→ Exercise
Search the listing for the string "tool". Copy every line that has it.

→ Material provided
--
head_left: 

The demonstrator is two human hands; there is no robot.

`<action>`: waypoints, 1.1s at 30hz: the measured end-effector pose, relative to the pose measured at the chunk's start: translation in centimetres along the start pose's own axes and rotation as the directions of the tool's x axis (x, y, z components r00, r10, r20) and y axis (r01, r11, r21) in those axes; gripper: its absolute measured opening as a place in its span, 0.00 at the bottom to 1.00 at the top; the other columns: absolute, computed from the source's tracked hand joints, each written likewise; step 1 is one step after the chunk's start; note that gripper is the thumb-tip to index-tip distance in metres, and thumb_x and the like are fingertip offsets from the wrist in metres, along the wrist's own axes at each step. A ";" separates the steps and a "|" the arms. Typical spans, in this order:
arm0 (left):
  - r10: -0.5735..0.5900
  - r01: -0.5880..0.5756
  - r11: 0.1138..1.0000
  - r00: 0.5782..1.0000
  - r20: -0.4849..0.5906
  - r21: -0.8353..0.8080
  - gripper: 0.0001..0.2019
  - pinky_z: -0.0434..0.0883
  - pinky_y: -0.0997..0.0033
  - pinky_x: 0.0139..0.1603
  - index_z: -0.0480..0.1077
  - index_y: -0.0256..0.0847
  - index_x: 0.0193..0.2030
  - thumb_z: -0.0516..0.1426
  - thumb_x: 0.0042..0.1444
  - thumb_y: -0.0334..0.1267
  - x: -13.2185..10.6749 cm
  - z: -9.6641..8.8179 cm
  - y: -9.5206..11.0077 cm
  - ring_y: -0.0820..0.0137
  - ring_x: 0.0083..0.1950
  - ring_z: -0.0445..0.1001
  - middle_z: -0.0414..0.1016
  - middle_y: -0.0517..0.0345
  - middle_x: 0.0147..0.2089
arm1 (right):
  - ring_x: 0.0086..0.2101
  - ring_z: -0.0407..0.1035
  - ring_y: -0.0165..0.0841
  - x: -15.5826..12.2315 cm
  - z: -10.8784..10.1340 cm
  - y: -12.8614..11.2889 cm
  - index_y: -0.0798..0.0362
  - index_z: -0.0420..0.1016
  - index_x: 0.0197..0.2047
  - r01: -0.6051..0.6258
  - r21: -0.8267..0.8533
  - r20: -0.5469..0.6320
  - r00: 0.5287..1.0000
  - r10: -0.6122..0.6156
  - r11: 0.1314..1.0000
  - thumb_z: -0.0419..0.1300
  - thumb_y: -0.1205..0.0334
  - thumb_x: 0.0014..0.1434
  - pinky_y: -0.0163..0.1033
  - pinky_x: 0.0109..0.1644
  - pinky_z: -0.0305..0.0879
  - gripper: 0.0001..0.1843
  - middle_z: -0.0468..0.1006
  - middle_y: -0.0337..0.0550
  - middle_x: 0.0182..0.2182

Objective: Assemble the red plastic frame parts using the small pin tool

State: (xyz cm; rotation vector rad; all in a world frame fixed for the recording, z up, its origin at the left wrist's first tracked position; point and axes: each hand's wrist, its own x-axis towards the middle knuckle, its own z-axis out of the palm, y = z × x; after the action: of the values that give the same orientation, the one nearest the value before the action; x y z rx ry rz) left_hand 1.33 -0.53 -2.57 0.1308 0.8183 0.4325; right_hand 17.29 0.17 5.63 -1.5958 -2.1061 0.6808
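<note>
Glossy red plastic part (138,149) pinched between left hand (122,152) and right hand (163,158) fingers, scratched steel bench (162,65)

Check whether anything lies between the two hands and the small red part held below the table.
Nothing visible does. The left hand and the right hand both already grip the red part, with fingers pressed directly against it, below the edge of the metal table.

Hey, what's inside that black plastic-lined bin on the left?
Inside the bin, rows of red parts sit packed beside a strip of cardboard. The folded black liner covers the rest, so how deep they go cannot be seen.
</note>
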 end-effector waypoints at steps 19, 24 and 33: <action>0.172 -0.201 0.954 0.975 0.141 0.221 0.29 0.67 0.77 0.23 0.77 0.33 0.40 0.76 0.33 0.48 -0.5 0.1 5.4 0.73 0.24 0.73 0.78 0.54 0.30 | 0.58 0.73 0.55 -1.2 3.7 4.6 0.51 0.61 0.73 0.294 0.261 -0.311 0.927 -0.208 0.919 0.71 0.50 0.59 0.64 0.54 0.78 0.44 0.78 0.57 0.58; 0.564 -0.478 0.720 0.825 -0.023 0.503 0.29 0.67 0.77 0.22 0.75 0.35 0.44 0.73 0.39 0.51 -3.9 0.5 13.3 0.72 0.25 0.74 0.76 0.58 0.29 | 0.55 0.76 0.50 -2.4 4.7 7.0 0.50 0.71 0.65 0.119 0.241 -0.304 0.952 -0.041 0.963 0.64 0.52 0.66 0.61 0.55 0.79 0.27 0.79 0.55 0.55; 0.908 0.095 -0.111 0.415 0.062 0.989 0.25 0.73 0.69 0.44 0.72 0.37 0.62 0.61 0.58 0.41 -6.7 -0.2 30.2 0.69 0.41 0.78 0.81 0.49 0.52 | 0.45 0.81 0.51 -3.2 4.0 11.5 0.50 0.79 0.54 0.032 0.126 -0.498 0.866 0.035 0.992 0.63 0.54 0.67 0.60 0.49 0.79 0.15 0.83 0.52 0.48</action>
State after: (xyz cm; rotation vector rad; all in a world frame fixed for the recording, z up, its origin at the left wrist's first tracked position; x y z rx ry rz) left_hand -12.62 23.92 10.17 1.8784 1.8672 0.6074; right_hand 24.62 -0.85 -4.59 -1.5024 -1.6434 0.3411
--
→ Answer to the problem
`<action>`: waypoints, 1.1s at 30hz: the measured end-effector pose, relative to the pose measured at the chunk's start: translation in centimetres along the start pose's own axes and rotation as the directions of the tool's x axis (x, y, z components r00, r10, r20) and y axis (r01, r11, r21) in those axes; gripper: its absolute measured opening as a place in its span, 0.00 at the bottom to 1.00 at the top; the other columns: absolute, computed from the source's tracked hand joints, each written likewise; step 1 is one step after the chunk's start; note that gripper is the thumb-tip to index-tip distance in metres, and thumb_x and the like are fingertip offsets from the wrist in metres, along the wrist's own axes at each step. A ";" separates the steps and a "|" the arms. Typical spans, in this order:
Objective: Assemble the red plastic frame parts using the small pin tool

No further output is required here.